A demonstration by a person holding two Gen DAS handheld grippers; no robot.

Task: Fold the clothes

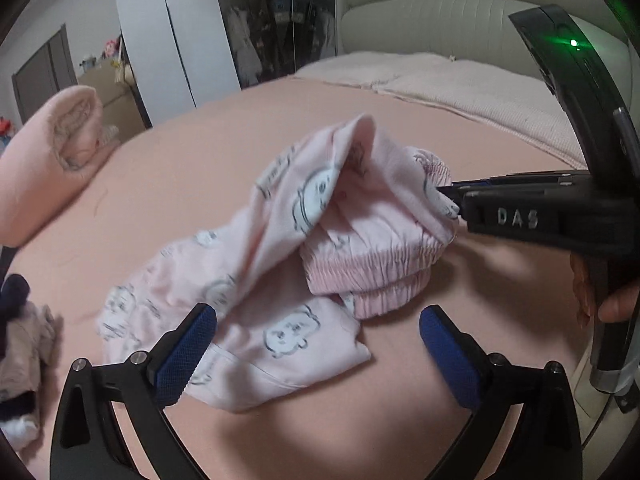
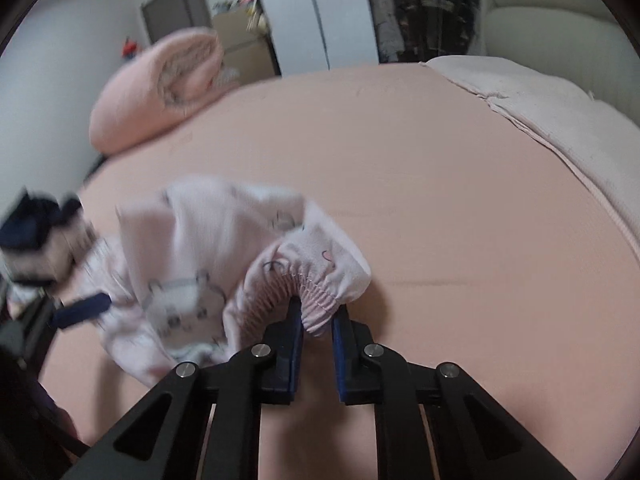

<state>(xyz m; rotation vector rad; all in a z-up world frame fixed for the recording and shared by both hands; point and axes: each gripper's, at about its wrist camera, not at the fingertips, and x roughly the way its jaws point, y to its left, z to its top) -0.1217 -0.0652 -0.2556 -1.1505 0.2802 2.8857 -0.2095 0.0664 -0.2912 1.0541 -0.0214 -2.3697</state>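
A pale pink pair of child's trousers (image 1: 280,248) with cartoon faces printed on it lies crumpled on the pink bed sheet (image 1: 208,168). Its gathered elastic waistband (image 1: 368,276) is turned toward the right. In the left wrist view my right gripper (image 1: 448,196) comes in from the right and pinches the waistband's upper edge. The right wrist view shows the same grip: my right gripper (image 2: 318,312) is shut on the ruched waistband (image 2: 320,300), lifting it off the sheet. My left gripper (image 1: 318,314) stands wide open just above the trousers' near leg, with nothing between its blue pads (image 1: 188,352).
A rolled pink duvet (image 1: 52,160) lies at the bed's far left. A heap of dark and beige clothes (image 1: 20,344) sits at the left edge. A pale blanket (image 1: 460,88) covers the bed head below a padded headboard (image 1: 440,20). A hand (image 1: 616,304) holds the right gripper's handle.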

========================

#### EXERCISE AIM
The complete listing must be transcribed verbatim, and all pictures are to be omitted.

#### YOUR SOLUTION
A demonstration by a person holding two Gen DAS handheld grippers; no robot.

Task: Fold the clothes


<state>(xyz m; rotation vector rad; all in a z-up world frame fixed for the recording and shared by both hands; point and axes: each gripper's, at about its wrist camera, not at the fingertips, and x roughly the way its jaws point, y to its left, z to its top) -0.1217 -0.0652 -0.2556 -1.1505 0.2802 2.8857 -0.2095 0.0664 -0.2912 1.0541 -0.0214 -2.3697</state>
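A pale pink pair of child's trousers (image 1: 280,248) with cartoon faces printed on it lies crumpled on the pink bed sheet (image 1: 208,168). Its gathered elastic waistband (image 1: 368,276) is turned toward the right. In the left wrist view my right gripper (image 1: 448,196) comes in from the right and pinches the waistband's upper edge. The right wrist view shows the same grip: my right gripper (image 2: 318,312) is shut on the ruched waistband (image 2: 320,300), lifting it off the sheet. My left gripper (image 1: 318,314) stands wide open just above the trousers' near leg, with nothing between its blue pads (image 1: 188,352).
A rolled pink duvet (image 1: 52,160) lies at the bed's far left. A heap of dark and beige clothes (image 1: 20,344) sits at the left edge. A pale blanket (image 1: 460,88) covers the bed head below a padded headboard (image 1: 440,20). A hand (image 1: 616,304) holds the right gripper's handle.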

No further output will be produced for this exercise.